The situation we’ve seen in America (as well as many other places, both east and west) since the late 1960s demonstrates this DST-predicted intraelite competition. Elite interest groups (including those on the “libertarian” Right) have been packing as many immigrants into the country as possible, trying to build beholden client networks. The quality of public institutions like universities and government agencies, as well as of private corporations, has declined precipitously as they have been ideologically cordycepted. Elections which could be finalised in a single night using 1970s-era technology now drag out for weeks as progressives manipulate procedural outcomes to install their personnel into offices which can be used to loot what remains of the treasury. Meanwhile, the very inequalities in wealth which progressives say they oppose become wider and wider as Heritage Americans get pushed out by globalist transnational fiat. All of these things are classical expressions of intraelite competition that precedes terminal collapse.

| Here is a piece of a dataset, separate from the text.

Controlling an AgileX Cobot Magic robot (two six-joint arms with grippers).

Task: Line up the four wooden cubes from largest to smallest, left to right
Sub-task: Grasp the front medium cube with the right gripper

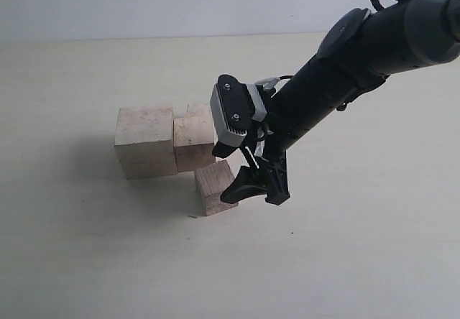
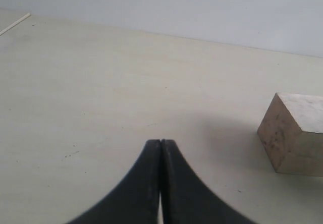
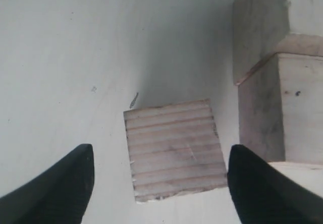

It’s important to remember that all of this occurs as these elites seek to centralise all power and wealth into their own hands. It is this centralisation that drives the sort of social complexification that eventually collapses. During the earlier growth phases, this complexification finds constructive outlets, such as building businesses, economic expansion, scientific research that leads to genuinely new technologies, and so forth. With the turn to collapse, complexification degenerates into things like the creation of ever more intricate legal systems designed to loot the common folk, and basically any other way in which competition from below can be muzzled, no matter how intrinsically destructive these might be. Intraelite competition is tolerated, but not from incipient rising elites from outside the current power structure. There’s a DST reason for why the current US political establishment hates Trump and wants to destroy MAGA, just to provide one salient example.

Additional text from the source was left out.